Conditional inactivation of p53 in mature B cells promotes generation of nongerminal center-derived B-cell lymphomas

Abstract

The p53 tumor suppressor exerts a central role in protecting cells from oncogenic transformation. Accordingly, the p53 gene is mutated in a large number of human cancers. In mice, germ-line inactivation of p53 confers strong predisposition to development of different types of malignancies, but the early onset of thymic lymphomas in the majority of the animals prevents detailed studies of tumorigenesis in other tissues. Here, we use the Cre/Lox approach to inactivate p53 in mature B cells in mice (referred to as "CP" B cells) and find that such p53 inactivation results in the routine development of IgM-positive CP peripheral B-cell lymphomas. The CP lymphomas generally appear to arise, even in mice subjected to immunization protocols to activate germinal center reaction, from naive B cells that had not undergone immunoglobulin (Ig) heavy chain gene class switching or somatic hypermutation. In contrast to thymic lymphomas that arise in p53-deficient mice, which generally lack clonal translocations, nearly all analyzed CP B-cell tumors carried clonal translocations. However, in contrast to spontaneous translocations in other mouse B-cell tumor models, CP B-cell tumor translocations were not recurrent and did not involve Ig loci. Therefore, CP tumors might provide models for human lymphomas lacking Ig translocations, such as splenic marginal zone B-cell lymphoma or Waldenstrom macroglobulinemia. Our studies indicate that deletion of p53 is sufficient to trigger transformation of mature B cells and support the notion that p53 deficiency may allow accumulation of oncogenic translocations in B cells.

Fig. 1.

CP mice develop B-cell lymphomas. (A) Southern blot analysis demonstrating deletion of p53 gene in mature B cells. A schematic map with the position of relevant restriction sites and probes used is shown at top. Position of the bands corresponding to the wild-type (wt), floxed (fl), and deleted (del) p53 alleles is indicated. Bc-day4, purified splenic B cells cultured for 4 d with anti-CD40/IL4; Bcells, purified splenic B cells; Tcells, purified splenic T cells. (B) Kaplan-Meier curve of the CP (n = 22) and control CH (n = 17) cohorts.

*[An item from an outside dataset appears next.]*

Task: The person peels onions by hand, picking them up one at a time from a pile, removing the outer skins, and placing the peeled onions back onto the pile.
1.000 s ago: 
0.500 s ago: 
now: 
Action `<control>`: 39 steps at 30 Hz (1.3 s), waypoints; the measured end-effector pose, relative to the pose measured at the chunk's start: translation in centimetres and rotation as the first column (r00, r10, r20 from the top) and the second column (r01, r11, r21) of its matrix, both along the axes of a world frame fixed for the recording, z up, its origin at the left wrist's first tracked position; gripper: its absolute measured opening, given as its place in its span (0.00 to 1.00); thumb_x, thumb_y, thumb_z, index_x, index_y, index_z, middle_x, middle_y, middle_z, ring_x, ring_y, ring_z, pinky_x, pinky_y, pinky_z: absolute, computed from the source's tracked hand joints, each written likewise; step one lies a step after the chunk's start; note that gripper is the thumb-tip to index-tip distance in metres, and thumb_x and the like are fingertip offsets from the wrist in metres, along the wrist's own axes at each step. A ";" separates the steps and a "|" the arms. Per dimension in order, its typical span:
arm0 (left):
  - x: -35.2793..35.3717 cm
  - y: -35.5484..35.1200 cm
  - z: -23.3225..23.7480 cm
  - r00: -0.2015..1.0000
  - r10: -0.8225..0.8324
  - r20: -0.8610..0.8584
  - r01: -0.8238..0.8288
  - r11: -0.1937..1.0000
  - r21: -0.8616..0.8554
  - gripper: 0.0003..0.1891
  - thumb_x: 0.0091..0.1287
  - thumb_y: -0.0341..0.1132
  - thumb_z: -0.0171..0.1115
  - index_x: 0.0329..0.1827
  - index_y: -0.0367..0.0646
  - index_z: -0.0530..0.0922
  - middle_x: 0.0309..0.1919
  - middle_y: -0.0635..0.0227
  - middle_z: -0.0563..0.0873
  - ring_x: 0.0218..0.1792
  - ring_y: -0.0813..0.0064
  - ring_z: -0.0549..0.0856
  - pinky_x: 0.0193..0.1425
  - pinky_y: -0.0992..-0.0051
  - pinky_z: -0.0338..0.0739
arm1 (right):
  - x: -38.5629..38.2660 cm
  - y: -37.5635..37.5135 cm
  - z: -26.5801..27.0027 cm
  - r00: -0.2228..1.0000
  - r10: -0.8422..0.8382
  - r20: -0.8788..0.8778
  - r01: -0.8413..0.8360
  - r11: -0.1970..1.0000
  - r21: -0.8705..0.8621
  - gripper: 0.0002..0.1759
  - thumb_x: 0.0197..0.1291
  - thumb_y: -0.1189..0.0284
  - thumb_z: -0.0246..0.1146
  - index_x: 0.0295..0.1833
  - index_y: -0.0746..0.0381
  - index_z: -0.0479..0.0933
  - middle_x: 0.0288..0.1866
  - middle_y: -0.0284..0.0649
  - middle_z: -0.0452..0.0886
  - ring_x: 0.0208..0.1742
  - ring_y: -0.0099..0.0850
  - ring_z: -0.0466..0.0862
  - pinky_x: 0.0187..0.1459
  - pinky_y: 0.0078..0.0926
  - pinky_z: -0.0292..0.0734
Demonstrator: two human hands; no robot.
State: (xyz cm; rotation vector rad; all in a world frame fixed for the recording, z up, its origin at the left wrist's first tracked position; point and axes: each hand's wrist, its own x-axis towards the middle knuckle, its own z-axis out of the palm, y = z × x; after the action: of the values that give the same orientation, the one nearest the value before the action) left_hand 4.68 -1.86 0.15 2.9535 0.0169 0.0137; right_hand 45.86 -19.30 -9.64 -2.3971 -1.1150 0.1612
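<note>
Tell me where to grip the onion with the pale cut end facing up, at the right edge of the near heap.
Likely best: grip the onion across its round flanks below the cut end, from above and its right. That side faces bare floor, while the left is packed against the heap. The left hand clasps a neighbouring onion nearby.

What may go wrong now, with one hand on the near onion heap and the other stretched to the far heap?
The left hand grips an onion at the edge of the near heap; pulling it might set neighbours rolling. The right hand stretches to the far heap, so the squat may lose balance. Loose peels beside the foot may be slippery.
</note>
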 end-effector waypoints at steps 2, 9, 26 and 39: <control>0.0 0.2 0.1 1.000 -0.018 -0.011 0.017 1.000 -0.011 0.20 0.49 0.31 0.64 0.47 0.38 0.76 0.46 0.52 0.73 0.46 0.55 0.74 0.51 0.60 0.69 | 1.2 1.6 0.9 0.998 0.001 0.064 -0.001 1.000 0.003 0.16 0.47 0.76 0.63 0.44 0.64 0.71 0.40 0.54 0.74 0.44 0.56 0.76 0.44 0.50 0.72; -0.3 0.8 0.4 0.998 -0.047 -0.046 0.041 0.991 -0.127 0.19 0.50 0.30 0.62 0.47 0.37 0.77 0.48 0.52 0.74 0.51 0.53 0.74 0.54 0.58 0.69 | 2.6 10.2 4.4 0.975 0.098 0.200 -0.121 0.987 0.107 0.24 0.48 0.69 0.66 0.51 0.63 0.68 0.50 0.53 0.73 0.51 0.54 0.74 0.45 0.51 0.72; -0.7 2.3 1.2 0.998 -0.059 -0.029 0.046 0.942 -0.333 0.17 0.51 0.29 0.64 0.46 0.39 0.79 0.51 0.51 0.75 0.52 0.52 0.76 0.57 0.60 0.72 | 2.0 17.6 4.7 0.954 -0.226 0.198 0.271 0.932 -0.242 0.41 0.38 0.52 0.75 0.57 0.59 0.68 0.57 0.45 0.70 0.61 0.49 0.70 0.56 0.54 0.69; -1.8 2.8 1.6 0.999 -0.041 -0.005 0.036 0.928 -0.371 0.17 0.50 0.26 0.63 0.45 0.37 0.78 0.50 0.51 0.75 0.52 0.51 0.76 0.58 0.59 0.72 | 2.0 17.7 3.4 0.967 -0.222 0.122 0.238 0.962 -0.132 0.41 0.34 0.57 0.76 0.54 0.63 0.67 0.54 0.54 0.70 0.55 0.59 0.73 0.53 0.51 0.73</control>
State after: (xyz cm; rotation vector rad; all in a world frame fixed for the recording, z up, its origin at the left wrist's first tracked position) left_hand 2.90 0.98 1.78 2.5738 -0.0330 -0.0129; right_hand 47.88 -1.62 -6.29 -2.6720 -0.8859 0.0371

Curves represent total survival. (C) (Left) Example of enlarged spleen frequently observed in CP mice succumbing to B-cell lymphomas; (Right) normal control spleen.

Fig. 2.

CP B-cell lymphomas are IgM+ and show features of MZL. (A) Representative histologic sections from indicated CP tumors, stained with H&E. (B) Representative FACS analysis on CP220 and CP301 tumors, using antibodies against B220 and IgM, Igκ, or Igλ, as indicated. (Left) Normal spleen sample. pLN, peripheral lymph nodes; Spl, total spleen.

Fig. 3.

CP B-cell tumors harbor clonal IgH and Igκ loci rearrangements, but are not somatically hypermutated. (A) Schematic of the IgH and Igκ loci showing restriction sites and probes used for Southern blot analyses. RI, EcoRI; HIII, HinDIII. (B) Southern blot analysis of DNA from CP tumors indicated on top demonstrating clonal rearrangements in the J_H (Upper) and Jκ (Lower) regions. (C) Southern blot analysis of DNA from indicated CP tumors with the Iμ probe, which detects rearrangements in the Sμ region. (B and C), probes and restriction enzyme used are indicated at the bottom of each panel. Position of the germ-line bands (gl) is shown. DNA from normal spleen was used as control. (D) Table summarizing the results of experiments to verify levels of SHM in DNA from CP tumors. The diagram on the top shows the region of the IgH locus used for PCR amplification and sequencing.

Fig. 4.

CP B-cell tumors harbor clonal, nonrecurrent translocations that do not involve Ig loci and c-myc. (A) SKY analysis of selected CP tumors. One representative metaphase is shown. The arrows indicate chromosomes involved in clonal translocations. Detailed view of these chromosomes is presented in the panels at the side, showing DAPI, spectral, and computer-classified staining for each chromosome. (B) FISH and chromosome paint analyses on CP tumors carrying chr 12 and chr 6 translocations. Sequential hybridization with the set of probes indicated on the left was performed. Only chromosomes involved in translocations are shown, with corresponding normal (n) counterparts. The whole metaphases are presented in Fig. S1. (C) Northern blot analysis on RNA from indicated CP tumors with probes specific for c-myc (Upper) or GAPDH (Lower) as loading control. RNA from normal spleen (norm spl) and from a pro-B-cell tumor with c-myc overexpression (+ control) is included for comparison.